**How to complete this task**
Restate each of the lines given below, word for word.

___ Excerpted data ___

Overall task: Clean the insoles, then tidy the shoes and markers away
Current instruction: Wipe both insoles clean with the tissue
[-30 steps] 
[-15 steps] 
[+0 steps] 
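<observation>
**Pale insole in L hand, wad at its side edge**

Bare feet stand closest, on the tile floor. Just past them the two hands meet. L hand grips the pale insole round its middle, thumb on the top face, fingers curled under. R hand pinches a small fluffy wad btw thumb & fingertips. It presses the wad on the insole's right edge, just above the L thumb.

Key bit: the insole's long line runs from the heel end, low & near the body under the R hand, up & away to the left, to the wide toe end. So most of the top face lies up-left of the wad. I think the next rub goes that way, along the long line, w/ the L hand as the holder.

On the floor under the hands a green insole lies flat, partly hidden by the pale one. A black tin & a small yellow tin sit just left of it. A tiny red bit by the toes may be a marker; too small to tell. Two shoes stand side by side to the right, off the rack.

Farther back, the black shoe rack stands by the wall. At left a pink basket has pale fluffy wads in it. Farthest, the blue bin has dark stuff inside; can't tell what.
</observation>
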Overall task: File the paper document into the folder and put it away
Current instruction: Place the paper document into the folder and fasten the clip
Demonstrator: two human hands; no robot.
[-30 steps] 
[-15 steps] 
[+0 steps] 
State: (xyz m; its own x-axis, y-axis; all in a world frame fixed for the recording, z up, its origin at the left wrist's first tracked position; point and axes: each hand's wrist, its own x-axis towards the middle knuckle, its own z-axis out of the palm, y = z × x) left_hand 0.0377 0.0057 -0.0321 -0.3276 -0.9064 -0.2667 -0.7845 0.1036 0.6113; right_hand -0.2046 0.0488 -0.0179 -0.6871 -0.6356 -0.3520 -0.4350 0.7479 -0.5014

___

**Task answer**
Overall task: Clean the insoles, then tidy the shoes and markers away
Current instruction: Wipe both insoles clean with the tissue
[-30 steps] 
[-15 steps] 
[+0 steps] 
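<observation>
**Pale insole in L hand, wad at its side edge**

Bare feet stand closest, on the tile floor. Just past them the two hands meet. L hand grips the pale insole round its middle, thumb on the top face, fingers curled under. R hand pinches a small fluffy wad btw thumb & fingertips. It presses the wad on the insole's right edge, just above the L thumb.

Key bit: the insole's long line runs from the heel end, low & near the body under the R hand, up & away to the left, to the wide toe end. So most of the top face lies up-left of the wad. I think the next rub goes that way, along the long line, w/ the L hand as the holder.

On the floor under the hands a green insole lies flat, partly hidden by the pale one. A black tin & a small yellow tin sit just left of it. A tiny red bit by the toes may be a marker; too small to tell. Two shoes stand side by side to the right, off the rack.

Farther back, the black shoe rack stands by the wall. At left a pink basket has pale fluffy wads in it. Farthest, the blue bin has dark stuff inside; can't tell what.
</observation>
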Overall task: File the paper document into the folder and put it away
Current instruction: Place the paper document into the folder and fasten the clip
Demonstrator: two human hands; no robot.
[-30 steps] 
[-15 steps] 
[+0 steps] 
State: (xyz m; its own x-axis, y-axis; all in a world frame fixed for the recording, z up, its origin at the left wrist's first tracked position; point and axes: each hand's wrist, its own x-axis towards the middle knuckle, its own z-axis out of the palm, y = z × x) left_hand 0.0377 0.0057 -0.0321 -0.3276 -0.9064 -0.2667 -0.7845 0.1036 0.6113; right_hand -0.2046 0.0488 -0.0179 -0.6871 -0.6356 -0.3520 -0.4350 0.7479 -0.5014

Nothing else belongs in the output.